What I suspect is happening is you have leakage currents to ground occurring in one or more locations, adding up to the additional current draw. This can occur through flux residues or if you are cleaning, incompletely cleaned flux residues.
If you are using a low solids flux, are you sure the flux is fully reacted by your heat flow? If you are using a water soluble flux, are you fully cleaning it from the assembly and have you verified this with ion chromatography?
Principal Materials and Process Engineer
Determine whether the intermetallic differs between two electrically-differing joints (micro-section analysis).
If cross-sectional views indicates the intermetallic is visually thicker on the higher current specimen, therein may lie the source of increased resistance. If-so, consider using a PCB surface finish with known reduced intermetallic propensity.
Circuit Connect, Inc.
First and foremost, adding a resistance in the circuit should not increase the current. If you model it, you should find that for a simple DC circuit, adding a series resistance will decrease the current.
That said, any resistance from the solder joint will be in the milliohm range. Your circuit's impedance is around 100 k ohms or more, almost eight orders of magnitude higher.
The source of the high current draw is most likely a circuit-related problem, but could be caused by dendritic growth. In this case, however, the current would not be stable over time, and would increase with increasing humidity.

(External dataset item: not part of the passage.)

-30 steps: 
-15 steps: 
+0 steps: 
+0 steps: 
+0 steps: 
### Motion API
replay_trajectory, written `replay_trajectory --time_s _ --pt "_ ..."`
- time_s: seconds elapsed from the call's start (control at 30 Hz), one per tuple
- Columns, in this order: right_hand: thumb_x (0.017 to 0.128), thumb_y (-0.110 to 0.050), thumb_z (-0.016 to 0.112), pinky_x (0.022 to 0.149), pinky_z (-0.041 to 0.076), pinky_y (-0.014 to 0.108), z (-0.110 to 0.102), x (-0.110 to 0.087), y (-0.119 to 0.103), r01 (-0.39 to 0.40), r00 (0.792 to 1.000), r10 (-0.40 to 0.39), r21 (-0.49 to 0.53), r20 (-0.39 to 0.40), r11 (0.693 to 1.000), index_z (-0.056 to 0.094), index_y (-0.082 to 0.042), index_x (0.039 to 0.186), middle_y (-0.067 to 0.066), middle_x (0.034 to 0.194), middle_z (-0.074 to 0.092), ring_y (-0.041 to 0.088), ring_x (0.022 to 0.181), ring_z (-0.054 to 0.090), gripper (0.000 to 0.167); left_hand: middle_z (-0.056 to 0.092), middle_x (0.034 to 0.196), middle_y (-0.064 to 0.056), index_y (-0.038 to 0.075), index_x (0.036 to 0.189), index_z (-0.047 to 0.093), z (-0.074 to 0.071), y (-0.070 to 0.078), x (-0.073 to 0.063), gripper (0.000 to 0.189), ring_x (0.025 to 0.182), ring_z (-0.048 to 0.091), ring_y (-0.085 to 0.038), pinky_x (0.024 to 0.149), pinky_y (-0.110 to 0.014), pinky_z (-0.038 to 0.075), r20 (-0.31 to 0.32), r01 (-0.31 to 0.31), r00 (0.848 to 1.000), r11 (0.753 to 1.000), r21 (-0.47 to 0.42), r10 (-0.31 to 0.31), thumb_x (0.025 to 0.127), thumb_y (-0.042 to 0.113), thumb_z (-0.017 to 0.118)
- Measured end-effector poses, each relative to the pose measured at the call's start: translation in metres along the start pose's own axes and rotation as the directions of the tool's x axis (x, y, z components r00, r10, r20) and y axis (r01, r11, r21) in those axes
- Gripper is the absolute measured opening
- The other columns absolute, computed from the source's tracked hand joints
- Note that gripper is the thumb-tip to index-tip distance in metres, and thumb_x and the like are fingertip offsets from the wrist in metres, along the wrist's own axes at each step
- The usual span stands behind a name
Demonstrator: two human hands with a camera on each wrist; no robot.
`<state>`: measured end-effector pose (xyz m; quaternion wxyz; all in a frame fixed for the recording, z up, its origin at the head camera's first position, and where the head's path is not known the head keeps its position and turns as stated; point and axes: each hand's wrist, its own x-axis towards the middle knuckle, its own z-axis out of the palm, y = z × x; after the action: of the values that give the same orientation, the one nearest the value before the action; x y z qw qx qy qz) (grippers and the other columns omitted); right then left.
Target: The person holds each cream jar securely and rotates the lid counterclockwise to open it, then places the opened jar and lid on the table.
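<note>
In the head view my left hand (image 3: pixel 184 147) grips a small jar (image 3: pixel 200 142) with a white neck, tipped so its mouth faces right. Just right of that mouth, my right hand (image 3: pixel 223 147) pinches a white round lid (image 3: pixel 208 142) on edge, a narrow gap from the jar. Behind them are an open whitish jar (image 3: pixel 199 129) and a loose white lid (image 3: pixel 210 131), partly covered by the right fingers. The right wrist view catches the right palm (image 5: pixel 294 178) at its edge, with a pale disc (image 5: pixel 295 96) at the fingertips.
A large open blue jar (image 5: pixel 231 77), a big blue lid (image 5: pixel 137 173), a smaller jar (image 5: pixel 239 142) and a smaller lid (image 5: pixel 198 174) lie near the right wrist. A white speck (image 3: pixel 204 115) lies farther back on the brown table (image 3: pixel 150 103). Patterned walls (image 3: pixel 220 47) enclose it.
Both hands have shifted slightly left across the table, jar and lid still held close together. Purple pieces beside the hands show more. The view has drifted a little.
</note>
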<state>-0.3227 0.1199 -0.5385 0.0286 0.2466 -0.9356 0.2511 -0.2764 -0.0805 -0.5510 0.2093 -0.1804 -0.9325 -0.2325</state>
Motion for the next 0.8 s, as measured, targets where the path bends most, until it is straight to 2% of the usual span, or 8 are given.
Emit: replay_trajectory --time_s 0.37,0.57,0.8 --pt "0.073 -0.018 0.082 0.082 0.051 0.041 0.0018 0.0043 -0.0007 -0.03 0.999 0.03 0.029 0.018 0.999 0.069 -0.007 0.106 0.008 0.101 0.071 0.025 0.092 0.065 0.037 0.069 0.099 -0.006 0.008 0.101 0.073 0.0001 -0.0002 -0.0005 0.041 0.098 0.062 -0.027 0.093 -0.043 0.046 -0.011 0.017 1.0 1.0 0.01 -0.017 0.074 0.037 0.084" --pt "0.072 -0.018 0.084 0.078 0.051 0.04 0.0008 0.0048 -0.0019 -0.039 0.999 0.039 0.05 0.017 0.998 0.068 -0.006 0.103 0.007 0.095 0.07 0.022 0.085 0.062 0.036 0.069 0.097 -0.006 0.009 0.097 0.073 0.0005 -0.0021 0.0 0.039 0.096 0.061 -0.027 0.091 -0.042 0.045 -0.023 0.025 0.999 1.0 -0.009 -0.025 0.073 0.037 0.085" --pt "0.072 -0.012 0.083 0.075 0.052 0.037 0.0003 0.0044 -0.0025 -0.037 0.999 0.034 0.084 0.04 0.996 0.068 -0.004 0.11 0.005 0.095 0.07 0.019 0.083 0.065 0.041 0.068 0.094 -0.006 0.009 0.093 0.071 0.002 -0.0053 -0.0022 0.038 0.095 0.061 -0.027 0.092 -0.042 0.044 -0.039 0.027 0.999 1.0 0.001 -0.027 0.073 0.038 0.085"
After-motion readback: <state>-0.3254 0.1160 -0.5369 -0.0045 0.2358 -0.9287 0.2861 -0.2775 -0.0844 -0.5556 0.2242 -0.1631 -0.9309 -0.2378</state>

Assuming the circuit (device under test) drawing the current is the same when powering with a Battery vs a Supply, this may simply be an internal resistance or a measurement accuracy issue. The battery's internal resistance (likely higher than your supply) may contribute to a lower current reading. Or, if you are using the supply's current meter when using the power supply vs some other current meter when using the battery, you could easily see a difference due to the different meters' accuracies. And the supply's meter will likely have a different internal resistance than the meter you use when the battery is in circuit affecting the overall resistance in the circuit. The supply itself may also "leak" a few uAmps as well.